Dataset extract: Begin

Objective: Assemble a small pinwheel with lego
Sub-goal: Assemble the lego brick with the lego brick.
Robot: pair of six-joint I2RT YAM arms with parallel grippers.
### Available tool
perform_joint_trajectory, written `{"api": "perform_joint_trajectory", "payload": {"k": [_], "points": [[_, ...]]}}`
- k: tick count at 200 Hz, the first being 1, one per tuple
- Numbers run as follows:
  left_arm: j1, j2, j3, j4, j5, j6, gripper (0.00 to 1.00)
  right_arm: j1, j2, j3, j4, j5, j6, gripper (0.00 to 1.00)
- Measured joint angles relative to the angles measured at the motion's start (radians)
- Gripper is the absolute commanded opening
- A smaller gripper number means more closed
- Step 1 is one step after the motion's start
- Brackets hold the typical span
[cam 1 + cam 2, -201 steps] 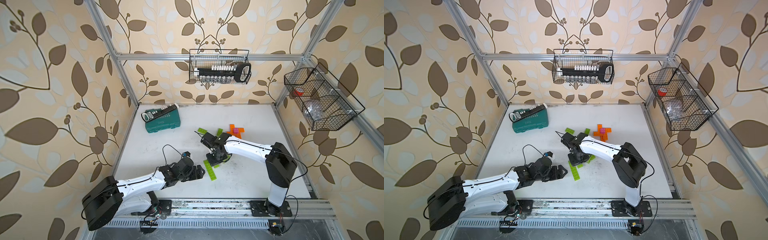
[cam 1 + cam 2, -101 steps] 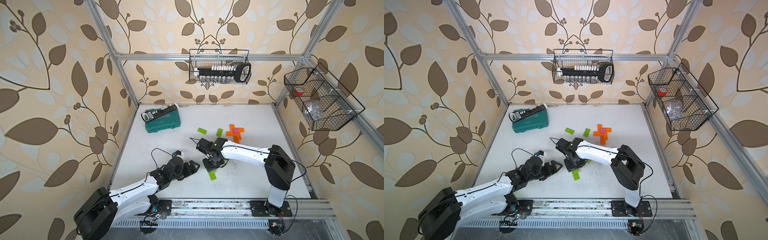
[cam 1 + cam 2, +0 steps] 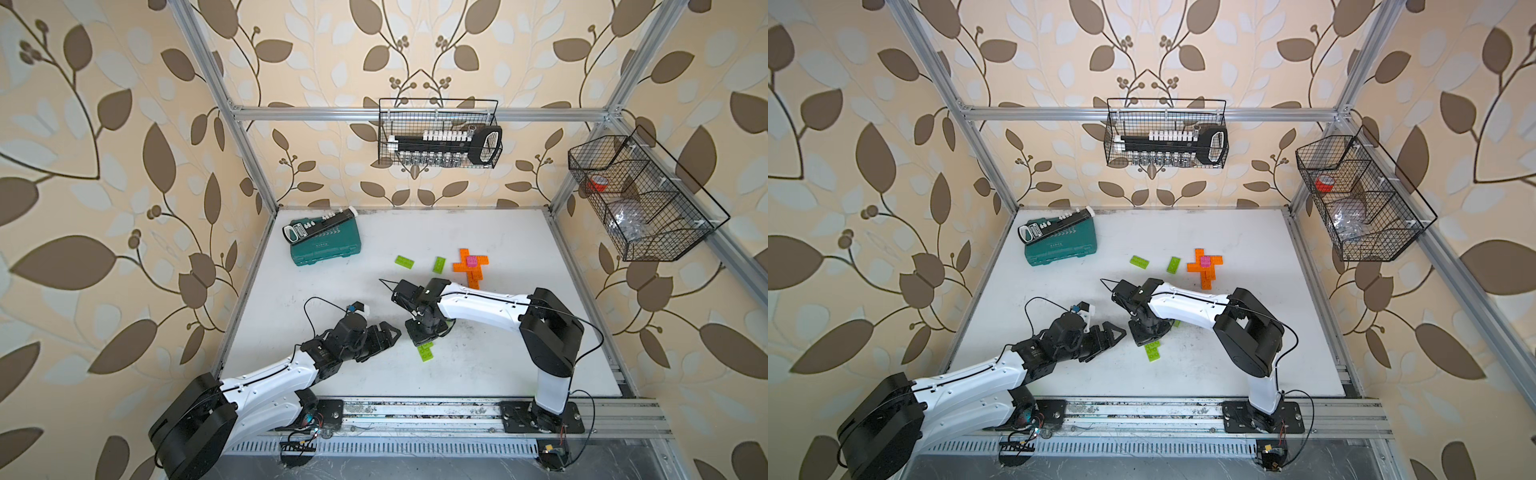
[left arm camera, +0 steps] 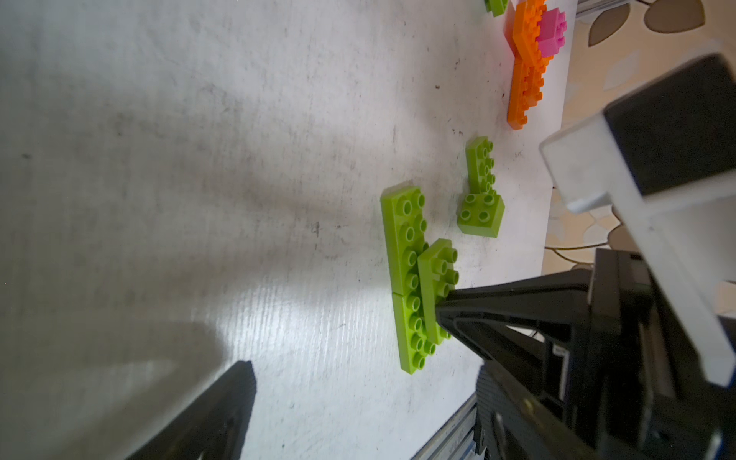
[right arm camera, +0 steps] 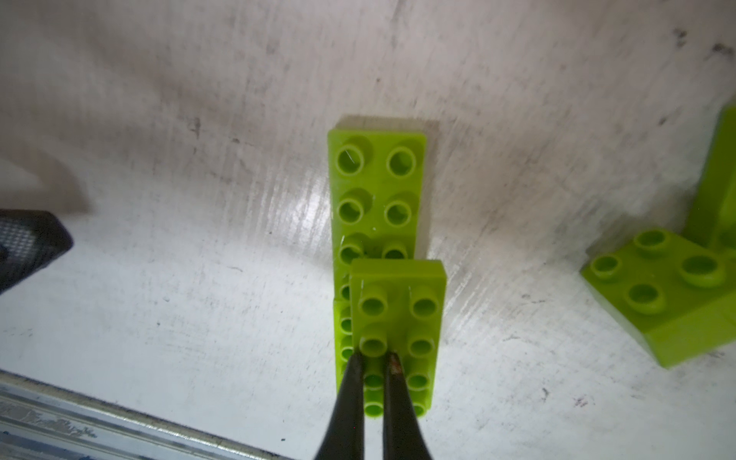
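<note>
An orange lego cross [image 3: 471, 270] [image 3: 1205, 270] topped by a pink brick [image 3: 471, 261] lies at the back right. Two loose green bricks [image 3: 404, 261] [image 3: 439, 264] lie beside it. Near the middle front, one green plate [image 5: 398, 314] sits on top of two green plates laid end to end [image 5: 376, 183] [image 3: 426, 353]. My right gripper [image 5: 374, 358] [image 3: 423, 337] is shut, and its tips rest on that upper plate. My left gripper [image 4: 364, 370] [image 3: 384, 340] stands open just left of the stack, holding nothing. A green 2x2 brick [image 4: 480, 215] and another green plate [image 4: 480, 163] lie beyond.
A teal tool case [image 3: 325, 243] with a black tool on it sits at the back left. Wire baskets [image 3: 438, 139] [image 3: 640, 199] hang on the back and right walls. The metal rail [image 3: 415, 409] runs along the table's front edge.
My right gripper has moved a little toward the front edge, down onto the green stack. The left arm has shifted its pose, and its open gripper stays near the stack.
</note>
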Motion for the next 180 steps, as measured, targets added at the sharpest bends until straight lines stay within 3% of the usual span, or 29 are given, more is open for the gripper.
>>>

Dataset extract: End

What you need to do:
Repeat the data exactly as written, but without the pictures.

Answer below:
Objective: Assemble a small pinwheel with lego
Sub-goal: Assemble the lego brick with the lego brick.
Robot: pair of six-joint I2RT YAM arms with parallel grippers.
### Available tool
perform_joint_trajectory, written `{"api": "perform_joint_trajectory", "payload": {"k": [_], "points": [[_, ...]]}}`
- k: tick count at 200 Hz, the first being 1, one per tuple
- Numbers run as follows:
  left_arm: j1, j2, j3, j4, j5, j6, gripper (0.00 to 1.00)
  right_arm: j1, j2, j3, j4, j5, j6, gripper (0.00 to 1.00)
- Measured joint angles relative to the angles measured at the motion's start (radians)
- Gripper is the absolute commanded opening
- A smaller gripper number means more closed
- Step 1 is one step after the motion's start
- Brackets hold the typical span
[cam 1 + cam 2, -201 steps] 
[cam 1 + cam 2, -101 steps] 
[cam 1 + cam 2, +0 steps] 
[left arm camera, +0 steps] 
[right arm camera, +0 steps] 
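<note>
An orange lego cross [image 3: 471, 270] [image 3: 1205, 270] topped by a pink brick [image 3: 471, 261] lies at the back right. Two loose green bricks [image 3: 404, 261] [image 3: 439, 264] lie beside it. Near the middle front, one green plate [image 5: 398, 314] sits on top of two green plates laid end to end [image 5: 376, 183] [image 3: 426, 353]. My right gripper [image 5: 374, 358] [image 3: 423, 337] is shut, and its tips rest on that upper plate. My left gripper [image 4: 364, 370] [image 3: 384, 340] stands open just left of the stack, holding nothing. A green 2x2 brick [image 4: 480, 215] and another green plate [image 4: 480, 163] lie beyond.
A teal tool case [image 3: 325, 243] with a black tool on it sits at the back left. Wire baskets [image 3: 438, 139] [image 3: 640, 199] hang on the back and right walls. The metal rail [image 3: 415, 409] runs along the table's front edge.
My right gripper has moved a little toward the front edge, down onto the green stack. The left arm has shifted its pose, and its open gripper stays near the stack.
</note>
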Motion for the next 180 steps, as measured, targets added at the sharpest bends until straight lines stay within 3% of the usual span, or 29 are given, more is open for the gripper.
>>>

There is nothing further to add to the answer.